Rio cria livro para homenagear heróis fluminenses

Entre os primeiros destacados estão os líderes de uma grande rebelião de escravos organizada no século 19

Bruno Boghossian, O Estado de S.Paulo

14 de fevereiro de 2011 | 00h00

Líderes de uma grande rebelião de escravos organizada no século 19, Manoel Congo e Marianna Crioula influenciaram movimentos pela libertação de trabalhadores das fazendas do interior do Rio, mas são personagens raramente citados na história do Brasil. Com o objetivo de preservar a memória deles e de outros protagonistas do passado fluminense, o Livro de Heróis do Estado do Rio será criado para guardar os nomes desses personagens e incentivar o estudo de suas biografias nas escolas.

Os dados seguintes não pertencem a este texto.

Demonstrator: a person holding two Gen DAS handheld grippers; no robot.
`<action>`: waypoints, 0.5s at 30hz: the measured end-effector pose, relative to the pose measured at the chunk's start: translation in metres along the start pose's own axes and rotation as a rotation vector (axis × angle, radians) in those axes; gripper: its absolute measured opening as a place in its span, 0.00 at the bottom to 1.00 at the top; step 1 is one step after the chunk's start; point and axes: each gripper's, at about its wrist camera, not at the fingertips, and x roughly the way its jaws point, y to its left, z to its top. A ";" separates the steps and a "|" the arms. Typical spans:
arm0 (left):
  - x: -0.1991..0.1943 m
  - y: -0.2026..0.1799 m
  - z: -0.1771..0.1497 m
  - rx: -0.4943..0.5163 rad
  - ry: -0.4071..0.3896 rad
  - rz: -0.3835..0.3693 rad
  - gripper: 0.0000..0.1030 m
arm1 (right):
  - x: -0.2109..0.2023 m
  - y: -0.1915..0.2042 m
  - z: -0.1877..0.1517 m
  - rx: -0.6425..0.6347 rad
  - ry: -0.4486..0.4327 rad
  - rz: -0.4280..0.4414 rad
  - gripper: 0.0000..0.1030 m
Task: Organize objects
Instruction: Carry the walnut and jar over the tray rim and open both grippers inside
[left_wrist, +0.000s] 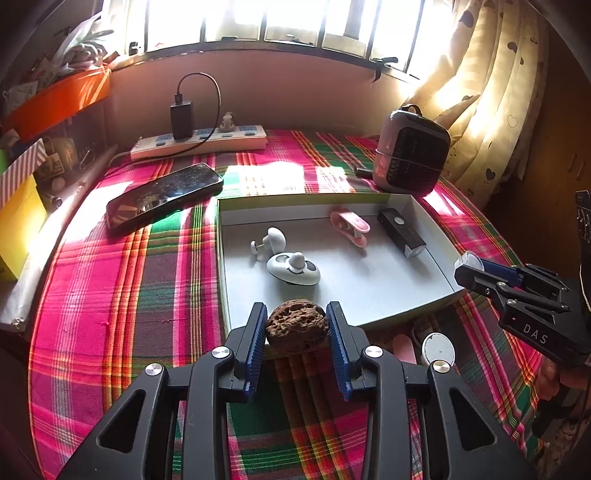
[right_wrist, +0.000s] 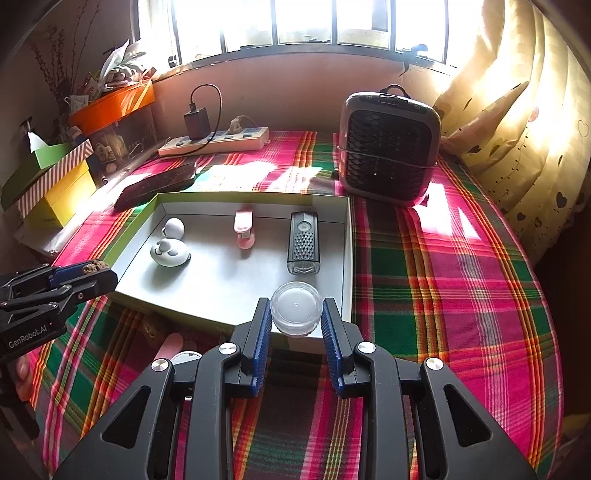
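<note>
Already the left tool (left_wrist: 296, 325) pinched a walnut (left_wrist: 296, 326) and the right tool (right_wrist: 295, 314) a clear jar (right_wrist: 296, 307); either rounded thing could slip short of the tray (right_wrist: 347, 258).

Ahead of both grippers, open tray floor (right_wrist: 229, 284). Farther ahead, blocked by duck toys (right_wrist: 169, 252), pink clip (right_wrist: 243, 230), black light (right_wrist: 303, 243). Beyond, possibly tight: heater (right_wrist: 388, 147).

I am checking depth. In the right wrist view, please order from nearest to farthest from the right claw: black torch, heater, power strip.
1. Black torch, in the tray, just ahead.
2. Heater, behind the tray, right.
3. Power strip, by the wall, left.
</note>
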 end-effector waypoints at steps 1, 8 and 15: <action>0.003 0.001 0.002 -0.001 0.004 0.003 0.30 | 0.003 -0.001 0.003 0.002 0.005 0.006 0.27; 0.022 0.005 0.013 -0.009 0.027 0.007 0.30 | 0.026 -0.003 0.015 -0.007 0.049 0.039 0.27; 0.039 0.009 0.014 -0.009 0.060 0.021 0.30 | 0.043 -0.005 0.017 -0.014 0.090 0.040 0.27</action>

Manoel Congo e Marianna Crioula foram os primeiros integrantes aprovados pela Assembleia Legislativa do Rio (Alerj), responsável pela escolha dos nomes que farão parte do grupo de homenageados. Os dois lideraram uma revolta de cerca de 400 escravos em pelo menos seis fazendas na região do Vale do Paraíba do Sul, em novembro de 1838. O levante foi considerado a maior rebelião de escravos do Estado do Rio e ficou marcado como símbolo da resistência da população negra na região. "Pouca gente conhece essa parte da história. Por isso, quisemos começar o livro ressaltando esses heróis, para que haja um estudo maior e para estimular a pesquisa desses nomes", afirmou a deputada estadual Inês Pandeló (PT), autora do projeto de lei que criou o livro.

Congo foi capturado dias depois, julgado e executado no ano seguinte. Marianna Crioula foi obrigada a assistir à execução, o que a teria levado à loucura. Ela voltou a trabalhar como escrava até a morte. "Esse caso não diz respeito apenas a uma memória do interior do Estado do Rio, pois a repercussão desse levante teve proporções nacionais. A essa época, o Rio era polarizador de pensamentos que existiam no restante do País", avaliou o historiador Magno Fonseca.

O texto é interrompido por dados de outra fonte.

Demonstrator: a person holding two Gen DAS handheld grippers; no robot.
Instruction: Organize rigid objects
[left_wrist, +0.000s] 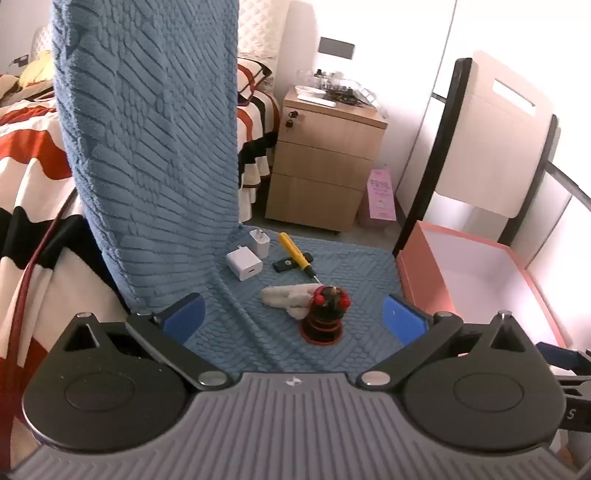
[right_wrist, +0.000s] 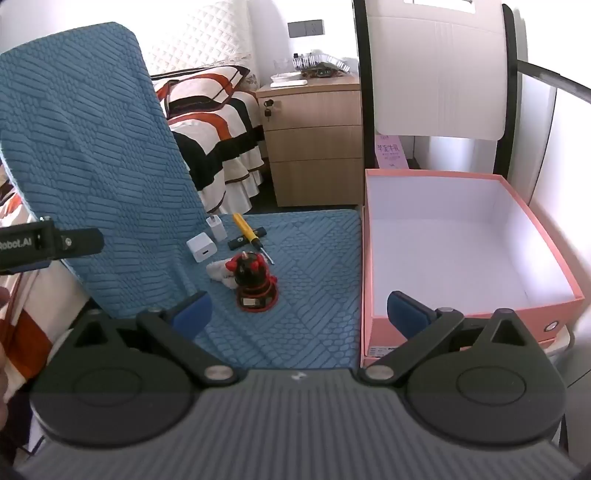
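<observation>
Both tongs are spread as wide as they go and pinch nothing. The left tongs (left_wrist: 293, 314) hang above the near part of a blue textured mat (left_wrist: 332, 347), angled down toward a cluster of small things; the right tongs (right_wrist: 301, 314) hang a little further right, straddling the seam between the mat and an open pink box (right_wrist: 546, 258).

The things to sort lie together toward the far side of the mat, which covers a seat and runs up its backrest. Nearest stands a black-and-red toy figure (left_wrist: 325, 314) on a round base, upright, touching a crumpled white cloth (left_wrist: 284, 297) behind it. Beyond it lie a yellow-handled screwdriver (left_wrist: 295, 253), crossing over a small black stick (left_wrist: 291, 263), and two white chargers (left_wrist: 244, 265), one lying flat, the other standing just behind it against the backrest. The box sits just beside the mat on the right and looks empty.

All the hard pieces look light and stiff. The figure is probably top-heavy and knobbly, so the safest hold would be across its narrower middle, above the base, taken gently so it does not tip. The flat charger has smooth plastic faces that may slip; its two broad sides suit the pads best. The screwdriver wants a grip across the handle, not the thin shaft. The cloth is soft and likely not part of the job.
</observation>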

Tiradentes na lista. A lei que criou o Livro de Heróis do Estado prevê que apenas personalidades mortas ou desaparecidas há mais de 50 anos poderão ser homenageadas por meio da publicação. Entre as próximas votações previstas está o nome de Tiradentes, que nasceu em Minas Gerais, mas viveu seus últimos anos no Rio e foi enforcado na capital fluminense.

PARA ENTENDER

Obra se inspira no Livro de Aço de Brasília

A decisão de preservar a memória de personagens da história fluminense foi inspirada no Livro de Aço, também chamado de Livro dos Heróis da Pátria, que garante o status de "herói nacional" e fica exposto no Panteão da Pátria e da Liberdade Tancredo Neves, em Brasília. O panteão fica na Praça dos Três Poderes e foi projetado pelo arquiteto Oscar Niemeyer em 1985. Sua pedra fundamental acabou lançada pelo presidente da França, François Mitterrand, em 15 de outubro daquele ano.

Entre os homenageados estão Tiradentes, Zumbi dos Palmares, Marechal Deodoro da Fonseca, Santos Dumont e Duque de Caxias. Os nomes devem ser aprovados por projeto de lei pelo Congresso.